We hold that neither the results of the State-ordered blood test, nor the fact that an unnamed source may have informed the highway patrol about Dolan’s earlier blood test, is sufficient to establish probable cause that Dolan had committed a crime. First, because the State-ordered blood test was an unlawful search and seizure of Dolan’s person pursuant to the United States and Montana Constitutions, that search may not be used as the basis for the issuance of a subpoena to obtain additional information. It is well established that information derived from an illegal search should be suppressed pursuant to the “fruits of the poisonous tree” doctrine. See, e.g., Silverthorne Lumber Co. v. United States (1920), 251 U.S. 385, 40 S.Ct. 182, 64 L.Ed. 319; State v. New (1996), 276 Mont. 529, 917 P.2d 919; State v. Pearson (1985), 217 Mont. 363, 704 P.2d 1056. As we stated in New, 276 Mont. at 535, 917 P.2d at 923, “[t]he [“fruits of the poisonous tree”] doctrine forbids the use of evidence which comes to light as a result of the exploitation of an initial illegal act of the police.” Therefore, because we have determined that the original State-ordered blood test was an unlawful search by the Montana Highway Patrol, we now hold that that test may not be used to establish probable cause to obtain further information by means of an investigative subpoena duces tecum.
*258Our holding that the State-ordered blood test may not be used to establish probable cause does not end the inquiry, however.
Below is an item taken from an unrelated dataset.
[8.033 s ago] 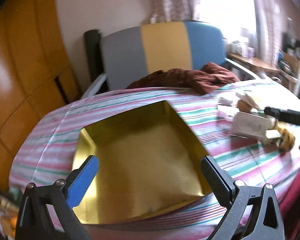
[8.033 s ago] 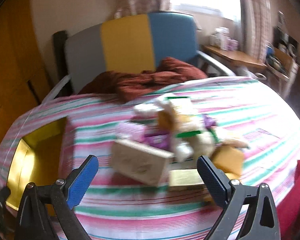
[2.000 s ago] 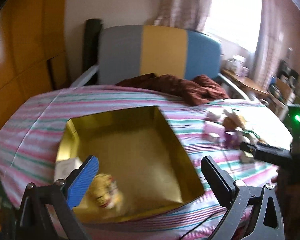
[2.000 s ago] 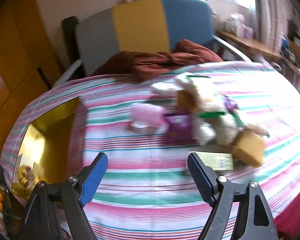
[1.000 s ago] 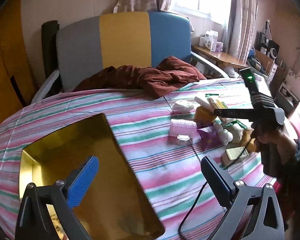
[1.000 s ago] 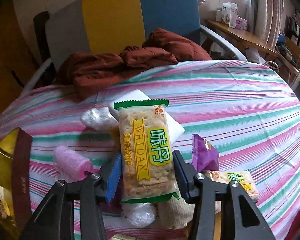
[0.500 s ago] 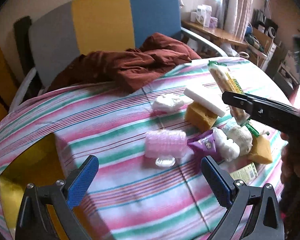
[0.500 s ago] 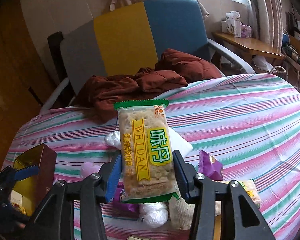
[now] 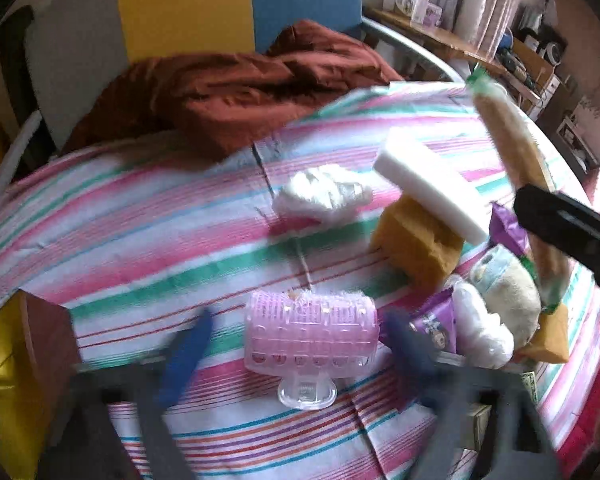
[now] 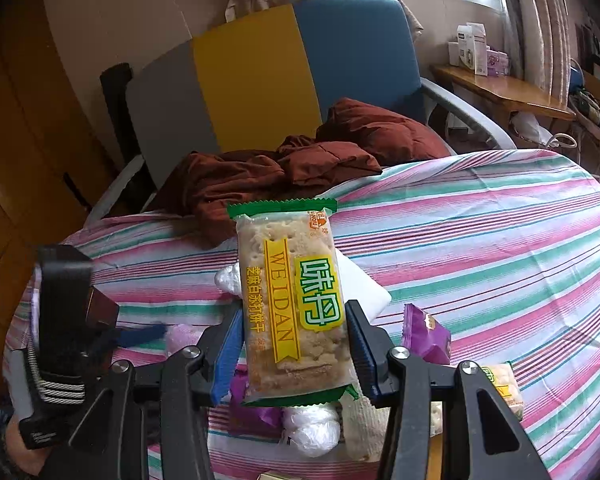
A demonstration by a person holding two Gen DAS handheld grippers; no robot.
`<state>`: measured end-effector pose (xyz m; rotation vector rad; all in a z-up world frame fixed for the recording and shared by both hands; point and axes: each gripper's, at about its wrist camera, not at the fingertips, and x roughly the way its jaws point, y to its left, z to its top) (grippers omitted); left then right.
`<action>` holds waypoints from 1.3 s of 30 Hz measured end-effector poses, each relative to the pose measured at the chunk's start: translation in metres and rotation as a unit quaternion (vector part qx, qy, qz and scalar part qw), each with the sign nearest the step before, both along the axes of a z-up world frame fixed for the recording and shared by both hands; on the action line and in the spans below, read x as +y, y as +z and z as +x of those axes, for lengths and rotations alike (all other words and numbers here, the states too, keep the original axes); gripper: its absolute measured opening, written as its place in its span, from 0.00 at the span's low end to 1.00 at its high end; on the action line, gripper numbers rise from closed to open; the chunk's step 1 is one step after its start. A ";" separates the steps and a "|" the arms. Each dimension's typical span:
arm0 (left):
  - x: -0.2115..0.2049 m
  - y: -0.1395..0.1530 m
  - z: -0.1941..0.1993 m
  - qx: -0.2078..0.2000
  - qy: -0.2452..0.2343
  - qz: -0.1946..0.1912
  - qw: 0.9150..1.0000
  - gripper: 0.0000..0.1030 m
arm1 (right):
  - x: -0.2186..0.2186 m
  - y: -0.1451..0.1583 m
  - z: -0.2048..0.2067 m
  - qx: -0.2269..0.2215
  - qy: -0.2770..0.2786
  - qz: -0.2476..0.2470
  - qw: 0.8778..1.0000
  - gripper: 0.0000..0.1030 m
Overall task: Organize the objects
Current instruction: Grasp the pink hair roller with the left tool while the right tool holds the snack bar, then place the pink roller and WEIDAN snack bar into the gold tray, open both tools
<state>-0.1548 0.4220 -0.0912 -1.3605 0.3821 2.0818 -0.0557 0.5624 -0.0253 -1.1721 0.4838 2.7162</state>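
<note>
My right gripper (image 10: 294,344) is shut on a green-edged cracker packet (image 10: 290,300) and holds it upright above the pile of objects. The packet also shows at the right of the left wrist view (image 9: 512,160). My left gripper (image 9: 300,348) is open, its blurred blue fingers on either side of a pink hair roller (image 9: 310,332) that lies on the striped tablecloth (image 9: 120,232). The gold box (image 9: 4,360) shows at the far left edge.
A pile lies right of the roller: a white foam block (image 9: 428,188), an orange sponge (image 9: 416,244), purple packets (image 9: 436,324), white wrapped bundles (image 9: 324,196) and a plush toy (image 9: 508,296). A brown cloth (image 9: 236,92) lies on the chair (image 10: 260,80) behind the table.
My left gripper has swung away from the gold box and down around the pink roller. My right gripper has closed on the cracker packet and lifted it.
</note>
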 end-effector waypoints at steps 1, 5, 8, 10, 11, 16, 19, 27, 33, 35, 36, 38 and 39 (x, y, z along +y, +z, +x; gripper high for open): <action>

Although the prosecutor’s affidavit in support of an investigative subpoena relied primarily on the results of that test to establish probable cause, it also stated the additional fact that “ [t]he Montana Highway Patrol was advised that blood had been taken prior [to the State-ordered test] and the results were over the legal limit.” We conclude that that fact, standing alone, is insufficient to establish probable cause that Dolan had committed the crime of driving under the influence of alcohol, in violation of § 61-8-401, MCA.
First, the affidavit does not list the source of the information. As we stated above, the test for probable cause is whether “the facts and circumstances within the officer’s personal knowledge, or upon information imparted to him by a reliable source, are sufficient to warrant a reasonable person to believe that the suspect has committed an offense.” State v. Lee (1988), 232 Mont. 105, 109, 754 P.2d 512, 515. In this case, there is no indication that the unnamed source is “reliable.” Furthermore, the inference in the affidavit is that the source was a health care provider who had knowledge of Dolan’s condition at the Community Medical Center; however, a health care provider could not lawfully have imparted information about Dolan’s condition, beyond a description of Dolan’s general physical condition, without Dolan’s authorization, pursuant to § 50-16-530, MCA. Unless we are shown otherwise, we have to presume that the health care providers at the Community Medical Center would comply with the law regarding their patients’rights to privacy. Therefore, we hold that the prosecutor’s statement that the highway patrol had received information about the results of the hospital’s routine blood sample is insufficient to establish probable cause for the issuance of an investigative subpoena, pursuant to § 46-4-301, MCA.
Because we hold that the prosecutor in this case did not establish probable cause necessary for the issuance of an investigative subpoena, we reverse the order of the District Court which denied Dolan’s motion to suppress evidence of the routine hospital blood test and we reverse Dolan’s conviction and sentence for the offense of driving under the influence of alcohol, in violation of § 61-8-401, MCA, which was necessarily based in part on that evidence. We remand to the District Court for proceedings consistent with this opinion.
CHIEF JUSTICE TURNAGE, JUSTICES GRAY, HUNT, REGNIER, LEAPHART and NELSON concur.